Entries taken from a collection
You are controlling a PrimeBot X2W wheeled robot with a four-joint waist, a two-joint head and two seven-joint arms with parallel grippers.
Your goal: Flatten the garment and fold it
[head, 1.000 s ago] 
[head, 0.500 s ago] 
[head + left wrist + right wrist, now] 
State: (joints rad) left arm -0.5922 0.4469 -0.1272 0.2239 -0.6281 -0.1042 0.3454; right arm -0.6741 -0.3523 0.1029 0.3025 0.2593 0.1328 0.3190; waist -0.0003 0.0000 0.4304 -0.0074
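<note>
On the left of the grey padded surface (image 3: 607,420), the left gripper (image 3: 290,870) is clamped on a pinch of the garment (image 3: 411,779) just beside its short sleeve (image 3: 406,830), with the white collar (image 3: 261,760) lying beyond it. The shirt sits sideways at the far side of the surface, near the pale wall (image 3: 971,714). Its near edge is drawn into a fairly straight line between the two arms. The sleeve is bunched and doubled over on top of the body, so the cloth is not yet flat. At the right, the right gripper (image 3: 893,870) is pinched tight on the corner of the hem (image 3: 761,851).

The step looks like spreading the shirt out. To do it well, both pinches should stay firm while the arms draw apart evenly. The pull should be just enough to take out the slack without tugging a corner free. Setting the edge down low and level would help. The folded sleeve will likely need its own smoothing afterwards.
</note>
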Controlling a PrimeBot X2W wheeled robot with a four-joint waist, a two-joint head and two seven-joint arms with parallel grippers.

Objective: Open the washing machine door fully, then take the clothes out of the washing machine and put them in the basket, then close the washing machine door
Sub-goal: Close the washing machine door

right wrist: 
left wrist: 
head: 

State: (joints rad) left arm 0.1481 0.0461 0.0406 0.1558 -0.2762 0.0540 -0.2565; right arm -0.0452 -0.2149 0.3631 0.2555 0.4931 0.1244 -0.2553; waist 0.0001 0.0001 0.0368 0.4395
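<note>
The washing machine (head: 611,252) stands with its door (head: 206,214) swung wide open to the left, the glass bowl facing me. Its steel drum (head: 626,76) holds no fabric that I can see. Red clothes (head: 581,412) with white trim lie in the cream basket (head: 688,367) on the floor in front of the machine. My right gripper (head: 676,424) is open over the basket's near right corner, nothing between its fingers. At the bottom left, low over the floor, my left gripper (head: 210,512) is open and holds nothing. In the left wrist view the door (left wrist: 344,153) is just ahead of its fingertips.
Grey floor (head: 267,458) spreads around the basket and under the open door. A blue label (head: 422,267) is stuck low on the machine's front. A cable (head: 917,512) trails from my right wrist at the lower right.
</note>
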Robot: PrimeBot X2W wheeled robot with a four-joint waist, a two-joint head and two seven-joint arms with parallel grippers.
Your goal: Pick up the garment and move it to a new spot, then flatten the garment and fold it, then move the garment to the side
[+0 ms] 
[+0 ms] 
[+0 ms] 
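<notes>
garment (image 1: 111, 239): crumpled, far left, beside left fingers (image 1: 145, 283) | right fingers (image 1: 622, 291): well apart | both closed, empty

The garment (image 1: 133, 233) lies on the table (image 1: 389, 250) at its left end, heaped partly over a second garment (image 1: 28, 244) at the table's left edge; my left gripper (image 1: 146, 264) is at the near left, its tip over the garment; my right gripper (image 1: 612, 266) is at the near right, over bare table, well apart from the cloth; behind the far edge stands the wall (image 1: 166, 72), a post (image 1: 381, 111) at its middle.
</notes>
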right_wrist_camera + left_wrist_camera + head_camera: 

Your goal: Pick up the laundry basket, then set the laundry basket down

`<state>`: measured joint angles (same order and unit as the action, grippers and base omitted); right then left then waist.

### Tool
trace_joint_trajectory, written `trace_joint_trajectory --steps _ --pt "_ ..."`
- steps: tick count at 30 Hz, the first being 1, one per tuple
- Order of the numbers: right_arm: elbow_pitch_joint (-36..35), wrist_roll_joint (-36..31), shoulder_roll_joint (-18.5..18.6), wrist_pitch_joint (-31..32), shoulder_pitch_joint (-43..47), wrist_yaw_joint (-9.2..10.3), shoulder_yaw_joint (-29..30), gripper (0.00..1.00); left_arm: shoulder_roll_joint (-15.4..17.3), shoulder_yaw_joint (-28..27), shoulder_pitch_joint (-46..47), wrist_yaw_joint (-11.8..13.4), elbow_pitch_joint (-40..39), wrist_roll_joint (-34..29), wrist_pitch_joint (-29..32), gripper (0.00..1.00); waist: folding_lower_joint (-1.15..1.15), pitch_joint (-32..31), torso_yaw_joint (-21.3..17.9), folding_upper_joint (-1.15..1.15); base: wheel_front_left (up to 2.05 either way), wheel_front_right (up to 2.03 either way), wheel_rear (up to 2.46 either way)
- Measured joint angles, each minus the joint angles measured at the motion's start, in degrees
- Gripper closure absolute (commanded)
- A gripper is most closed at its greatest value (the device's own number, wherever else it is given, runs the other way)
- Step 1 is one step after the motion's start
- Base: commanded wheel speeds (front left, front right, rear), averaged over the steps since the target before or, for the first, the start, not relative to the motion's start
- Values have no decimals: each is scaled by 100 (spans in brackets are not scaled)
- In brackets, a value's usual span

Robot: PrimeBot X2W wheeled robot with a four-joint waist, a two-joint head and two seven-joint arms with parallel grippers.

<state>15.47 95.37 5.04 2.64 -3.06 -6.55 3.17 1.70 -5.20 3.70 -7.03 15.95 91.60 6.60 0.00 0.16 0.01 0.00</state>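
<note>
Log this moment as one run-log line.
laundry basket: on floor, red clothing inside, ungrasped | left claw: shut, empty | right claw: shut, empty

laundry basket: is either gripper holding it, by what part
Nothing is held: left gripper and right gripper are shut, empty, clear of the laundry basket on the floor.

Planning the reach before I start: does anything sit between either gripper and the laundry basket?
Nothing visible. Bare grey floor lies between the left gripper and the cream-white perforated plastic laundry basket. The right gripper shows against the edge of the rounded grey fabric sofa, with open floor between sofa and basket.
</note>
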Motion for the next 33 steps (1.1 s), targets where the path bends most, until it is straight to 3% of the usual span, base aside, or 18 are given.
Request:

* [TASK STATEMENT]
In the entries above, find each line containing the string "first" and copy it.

* [ANSWER SPACE]
- steps: tick count at 30 Hz, the first being 1, one per tuple
- Base: commanded wheel speeds (front left, front right, rear), averaged over the steps since the target before or, for the first, the start, not relative to the motion's start

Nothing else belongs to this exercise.